> [PROMPT]: Please return the lines of the data that contain "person".

> [MATERIALS PROVIDED]:
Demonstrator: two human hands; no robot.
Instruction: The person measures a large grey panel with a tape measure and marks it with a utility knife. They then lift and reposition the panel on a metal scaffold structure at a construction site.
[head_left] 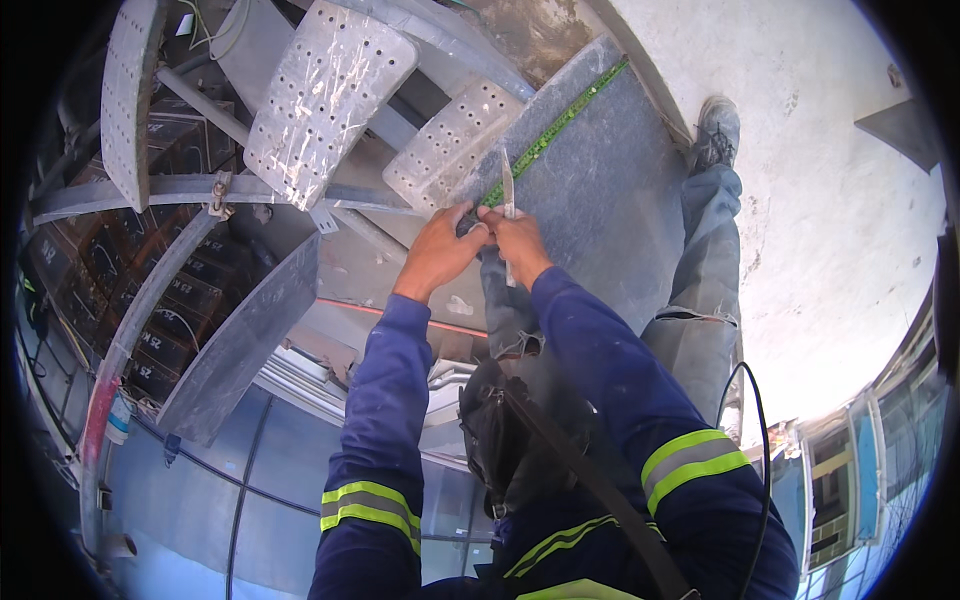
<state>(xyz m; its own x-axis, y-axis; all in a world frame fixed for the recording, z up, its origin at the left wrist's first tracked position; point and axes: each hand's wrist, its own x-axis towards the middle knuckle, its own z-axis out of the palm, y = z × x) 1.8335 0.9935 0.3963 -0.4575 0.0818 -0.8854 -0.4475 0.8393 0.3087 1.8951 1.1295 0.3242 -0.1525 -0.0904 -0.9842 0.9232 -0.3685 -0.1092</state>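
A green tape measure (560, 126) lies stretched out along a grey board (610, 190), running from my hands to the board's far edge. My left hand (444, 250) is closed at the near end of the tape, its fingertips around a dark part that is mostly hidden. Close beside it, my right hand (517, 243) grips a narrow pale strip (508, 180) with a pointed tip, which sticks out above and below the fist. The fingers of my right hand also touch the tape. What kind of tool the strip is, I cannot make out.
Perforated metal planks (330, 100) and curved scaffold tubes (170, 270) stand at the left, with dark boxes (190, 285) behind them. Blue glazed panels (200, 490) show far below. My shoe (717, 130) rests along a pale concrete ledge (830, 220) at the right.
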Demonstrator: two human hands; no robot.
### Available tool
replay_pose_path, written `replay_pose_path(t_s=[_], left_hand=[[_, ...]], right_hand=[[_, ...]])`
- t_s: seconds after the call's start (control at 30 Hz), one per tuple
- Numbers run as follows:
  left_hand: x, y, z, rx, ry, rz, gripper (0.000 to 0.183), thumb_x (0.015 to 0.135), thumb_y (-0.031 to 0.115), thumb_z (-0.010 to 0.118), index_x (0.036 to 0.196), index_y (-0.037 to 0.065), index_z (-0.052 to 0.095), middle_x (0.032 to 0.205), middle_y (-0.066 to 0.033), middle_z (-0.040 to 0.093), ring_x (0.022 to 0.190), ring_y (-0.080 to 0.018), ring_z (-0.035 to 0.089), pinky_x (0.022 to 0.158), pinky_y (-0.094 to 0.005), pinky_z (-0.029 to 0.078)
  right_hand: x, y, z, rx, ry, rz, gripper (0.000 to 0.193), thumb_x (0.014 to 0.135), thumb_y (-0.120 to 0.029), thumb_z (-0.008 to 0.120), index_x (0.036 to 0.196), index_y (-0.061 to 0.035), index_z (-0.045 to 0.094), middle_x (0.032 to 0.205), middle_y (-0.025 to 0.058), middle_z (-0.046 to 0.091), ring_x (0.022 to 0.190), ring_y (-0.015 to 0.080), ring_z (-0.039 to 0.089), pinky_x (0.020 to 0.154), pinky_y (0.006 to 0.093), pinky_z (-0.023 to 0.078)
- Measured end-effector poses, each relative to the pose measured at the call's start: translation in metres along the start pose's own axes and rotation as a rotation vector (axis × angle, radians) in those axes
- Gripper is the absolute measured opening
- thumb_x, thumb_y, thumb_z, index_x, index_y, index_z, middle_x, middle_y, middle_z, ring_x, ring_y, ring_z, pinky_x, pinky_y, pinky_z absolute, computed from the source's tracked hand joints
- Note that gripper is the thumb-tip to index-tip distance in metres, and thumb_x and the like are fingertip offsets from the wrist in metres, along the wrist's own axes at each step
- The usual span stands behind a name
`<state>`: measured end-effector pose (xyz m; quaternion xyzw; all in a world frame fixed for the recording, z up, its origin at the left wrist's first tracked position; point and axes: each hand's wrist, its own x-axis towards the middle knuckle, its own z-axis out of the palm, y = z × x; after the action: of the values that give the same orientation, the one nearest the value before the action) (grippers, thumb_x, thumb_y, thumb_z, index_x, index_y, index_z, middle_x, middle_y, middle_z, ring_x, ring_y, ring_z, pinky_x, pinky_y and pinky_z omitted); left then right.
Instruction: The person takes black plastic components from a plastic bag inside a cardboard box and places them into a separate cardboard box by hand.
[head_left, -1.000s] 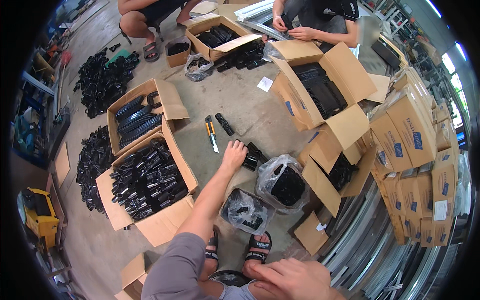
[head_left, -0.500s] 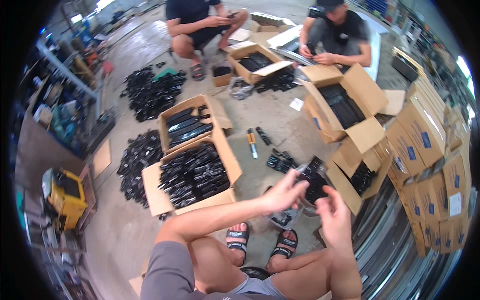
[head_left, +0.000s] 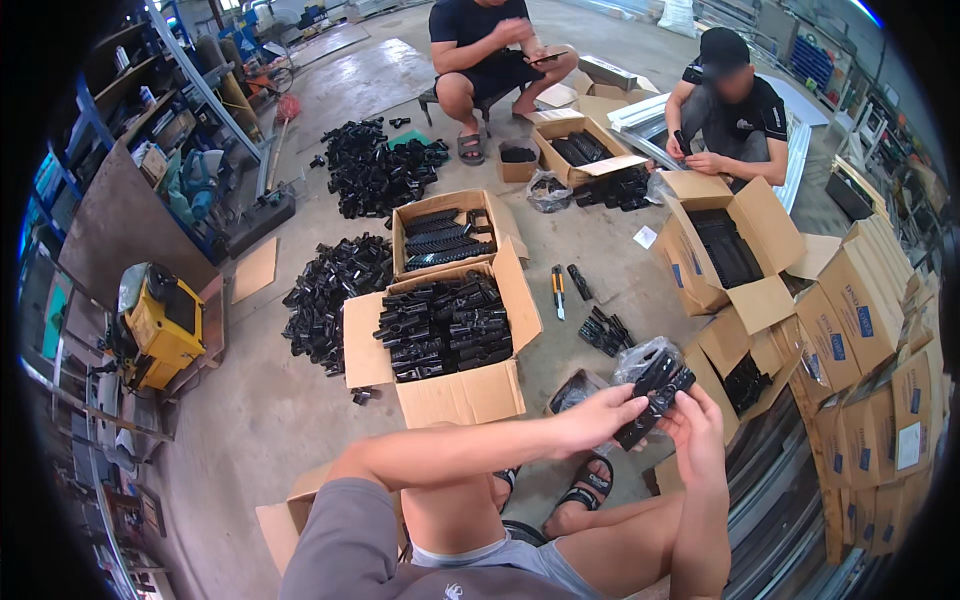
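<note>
Between my two hands I hold a small bunch of black plastic parts (head_left: 652,405), ridged and tilted, above the floor in front of my right foot. My left hand (head_left: 604,416) grips its near left side with thumb and fingers. On the right side, the fingers of my right hand (head_left: 694,424) are closed around its edge. A clear plastic bag (head_left: 645,358) shows just behind the parts. Left of it stands a small open container (head_left: 572,392) with plastic in it. More black parts (head_left: 606,332) lie loose on the floor beyond.
Open cardboard boxes (head_left: 465,400) of black parts stand ahead, beside large heaps (head_left: 340,300). A half-filled box (head_left: 700,365) is at my right, near stacked cartons (head_left: 840,320). An orange-handled tool (head_left: 558,290) lies mid-floor. Two people (head_left: 735,115) sit across from me.
My hands, apart half a second ago, have come together, and the right hand has closed on the black parts. The view has shifted, so the boxes appear farther right.
</note>
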<state>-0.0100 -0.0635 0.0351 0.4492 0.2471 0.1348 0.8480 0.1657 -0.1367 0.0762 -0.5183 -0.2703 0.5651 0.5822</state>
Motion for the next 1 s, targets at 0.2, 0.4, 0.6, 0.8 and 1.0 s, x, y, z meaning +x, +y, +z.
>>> replay_pose_path(t_s=[0.2, 0.4, 0.6, 0.8, 1.0], left_hand=[[-0.009, 0.014, 0.015, -0.063, 0.013, -0.009, 0.048, 0.098, 0.035, 0.066, 0.142, 0.019, 0.056, 0.112, 0.0040, 0.065, 0.101, -0.0068, 0.061, 0.087, -0.0286, 0.055], [-0.007, 0.011, 0.003, -0.003, 0.139, -0.056, 0.067, 0.091, 0.018, 0.076, 0.149, 0.005, 0.046, 0.106, 0.0000, 0.069, 0.093, -0.0075, 0.061, 0.081, -0.0261, 0.049], [0.001, 0.001, 0.001, -0.014, 0.110, -0.057, 0.049, 0.088, 0.011, 0.078, 0.132, 0.001, 0.058, 0.116, -0.0055, 0.070, 0.105, -0.0110, 0.062, 0.094, -0.0287, 0.048], [0.004, -0.003, 0.002, 0.009, 0.105, -0.027, 0.044, 0.088, 0.010, 0.077, 0.127, 0.000, 0.058, 0.117, -0.0062, 0.069, 0.107, -0.0122, 0.062, 0.097, -0.0297, 0.047], [0.002, 0.008, 0.010, 0.040, 0.129, -0.012, 0.043, 0.086, 0.003, 0.077, 0.125, -0.001, 0.059, 0.117, -0.0075, 0.070, 0.106, -0.0122, 0.064, 0.093, -0.0290, 0.050]], right_hand=[[-0.003, -0.003, -0.009, 0.127, 0.053, 0.047, 0.028, 0.098, -0.016, 0.060, 0.124, -0.0055, 0.058, 0.112, 0.0069, 0.067, 0.101, 0.0177, 0.066, 0.081, 0.0354, 0.055], [0.004, 0.007, -0.004, 0.107, 0.123, 0.092, 0.025, 0.096, -0.018, 0.066, 0.118, -0.0077, 0.059, 0.105, 0.0045, 0.066, 0.095, 0.0165, 0.065, 0.081, 0.0362, 0.054], [0.002, 0.009, -0.006, 0.256, 0.254, -0.027, 0.012, 0.097, -0.014, 0.061, 0.105, -0.0087, 0.055, 0.089, 0.0013, 0.056, 0.080, 0.0139, 0.057, 0.073, 0.0312, 0.048], [0.003, 0.020, -0.006, 0.191, 0.225, -0.070, 0.019, 0.102, -0.020, 0.058, 0.114, -0.0067, 0.059, 0.092, 0.0001, 0.057, 0.080, 0.0105, 0.054, 0.072, 0.0282, 0.045], [0.005, 0.023, -0.006, 0.151, 0.142, -0.086, 0.027, 0.099, -0.028, 0.066, 0.113, -0.0055, 0.063, 0.100, 0.0017, 0.065, 0.087, 0.0116, 0.061, 0.081, 0.0297, 0.050]])
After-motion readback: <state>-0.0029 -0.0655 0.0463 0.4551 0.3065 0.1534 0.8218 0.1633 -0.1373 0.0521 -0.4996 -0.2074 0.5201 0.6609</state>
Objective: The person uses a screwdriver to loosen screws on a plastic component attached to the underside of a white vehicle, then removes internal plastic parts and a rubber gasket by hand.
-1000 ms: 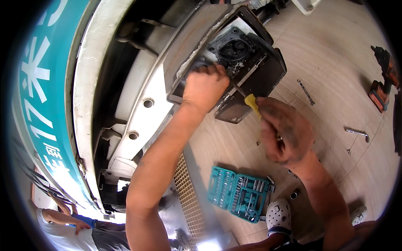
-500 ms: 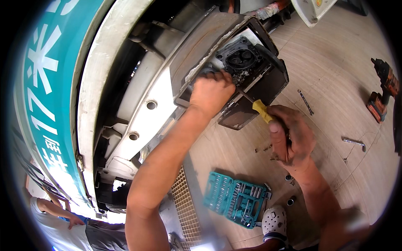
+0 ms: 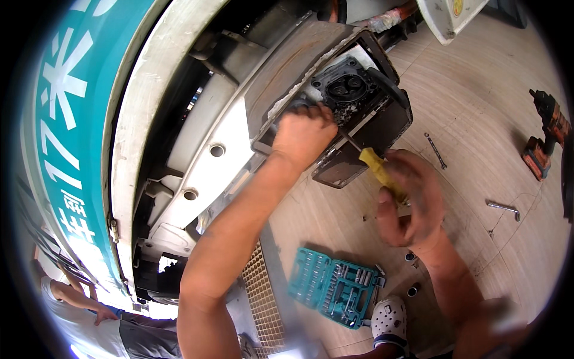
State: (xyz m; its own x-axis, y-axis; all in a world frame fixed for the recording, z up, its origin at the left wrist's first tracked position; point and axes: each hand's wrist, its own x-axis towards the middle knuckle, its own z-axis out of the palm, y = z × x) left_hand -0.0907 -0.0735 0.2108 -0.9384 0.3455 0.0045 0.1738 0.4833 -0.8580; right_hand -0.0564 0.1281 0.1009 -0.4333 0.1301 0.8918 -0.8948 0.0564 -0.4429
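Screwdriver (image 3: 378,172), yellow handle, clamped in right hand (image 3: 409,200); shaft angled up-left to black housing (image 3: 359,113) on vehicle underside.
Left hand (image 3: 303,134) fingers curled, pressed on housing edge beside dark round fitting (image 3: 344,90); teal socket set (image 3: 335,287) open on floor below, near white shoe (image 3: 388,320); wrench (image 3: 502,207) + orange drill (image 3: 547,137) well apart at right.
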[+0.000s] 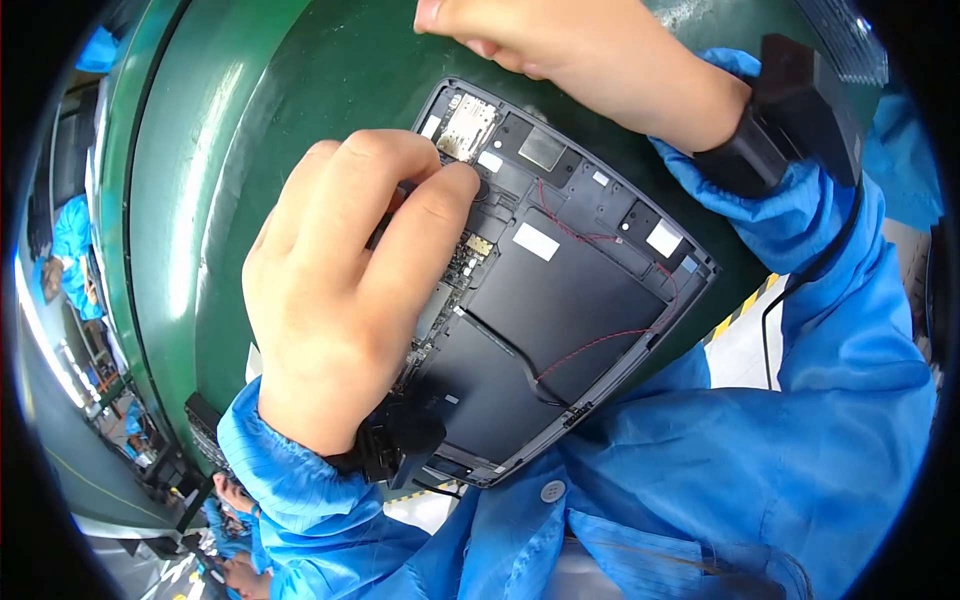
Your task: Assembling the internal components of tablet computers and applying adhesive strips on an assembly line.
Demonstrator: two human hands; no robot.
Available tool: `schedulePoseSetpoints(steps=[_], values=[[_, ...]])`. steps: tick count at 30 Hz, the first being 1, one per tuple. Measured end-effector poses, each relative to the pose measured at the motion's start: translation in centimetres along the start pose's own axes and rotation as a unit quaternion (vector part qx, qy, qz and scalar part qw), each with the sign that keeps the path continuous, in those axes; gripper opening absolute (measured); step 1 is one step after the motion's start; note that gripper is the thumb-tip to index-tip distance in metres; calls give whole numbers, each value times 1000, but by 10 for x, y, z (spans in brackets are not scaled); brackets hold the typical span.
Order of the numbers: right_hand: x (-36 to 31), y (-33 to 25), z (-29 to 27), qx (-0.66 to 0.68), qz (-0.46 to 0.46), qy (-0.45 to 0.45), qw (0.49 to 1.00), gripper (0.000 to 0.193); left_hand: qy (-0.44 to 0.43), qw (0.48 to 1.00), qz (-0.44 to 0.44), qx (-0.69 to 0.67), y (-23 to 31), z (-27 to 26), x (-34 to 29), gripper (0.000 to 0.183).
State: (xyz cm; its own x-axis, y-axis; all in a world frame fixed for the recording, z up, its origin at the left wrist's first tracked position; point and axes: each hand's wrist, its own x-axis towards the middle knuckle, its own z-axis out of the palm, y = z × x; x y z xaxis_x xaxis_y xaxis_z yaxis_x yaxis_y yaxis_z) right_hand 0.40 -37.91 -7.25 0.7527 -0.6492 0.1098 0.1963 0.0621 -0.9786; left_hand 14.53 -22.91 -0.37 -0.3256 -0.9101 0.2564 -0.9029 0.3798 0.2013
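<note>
An opened dark electronic device point(560, 290), like a tablet or laptop body, lies tilted on the green worktop with its inside facing up. My left hand point(350, 260) reaches over its circuit board, thumb and forefinger bent together near a silvery metal part point(467, 125). Whatever sits between those fingertips is hidden. Beyond the device's far right edge, my right hand point(560, 40) is partly cut off by the top of the picture. Its fingers curl closed, and I cannot see what they hold. Thin red wires point(575, 232) and a black cable point(510, 350) run across the flat black panels.
The green worktop point(310, 110) curves around the device. Black wrist-worn units sit on both my forearms, the right one point(800, 110) trailing a cable. At far left, people in blue work near other benches. A dark object point(203, 425) lies by my left sleeve.
</note>
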Motion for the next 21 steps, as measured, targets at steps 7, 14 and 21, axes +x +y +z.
schedulePoseSetpoints(steps=[7,14,21], values=[[-1,1,-8,-66,-45,-16,997,20,-67,997,40,-27,-10,-4,14,27],[-5,-3,-8,-87,-76,-21,993,20,-122,992,28,-29,-12,-12,26,28],[0,-18,-37,11,-11,-103,995,21,-171,983,62,24,-13,-13,37,29]])
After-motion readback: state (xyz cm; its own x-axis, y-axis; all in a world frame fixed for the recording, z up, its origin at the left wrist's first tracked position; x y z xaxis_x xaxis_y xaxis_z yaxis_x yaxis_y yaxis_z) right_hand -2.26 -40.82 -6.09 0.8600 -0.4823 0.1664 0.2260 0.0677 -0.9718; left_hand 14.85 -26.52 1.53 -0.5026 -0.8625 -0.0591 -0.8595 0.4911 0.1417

> [YOUR SOLUTION]:
Instruction: The person measures a large grey panel with a tape measure and marks it with a utility knife. They then lift and reposition the panel on a metal scaffold structure at a construction site.
Instruction: The person takes black plastic components from a plastic bag inside a cardboard box and places them into a separate cardboard box by hand.
Objective: The person uses a screwdriver to loosen screws on a plastic component attached to the underside of a white vehicle, then removes internal plastic parts and a rubber gasket by hand.

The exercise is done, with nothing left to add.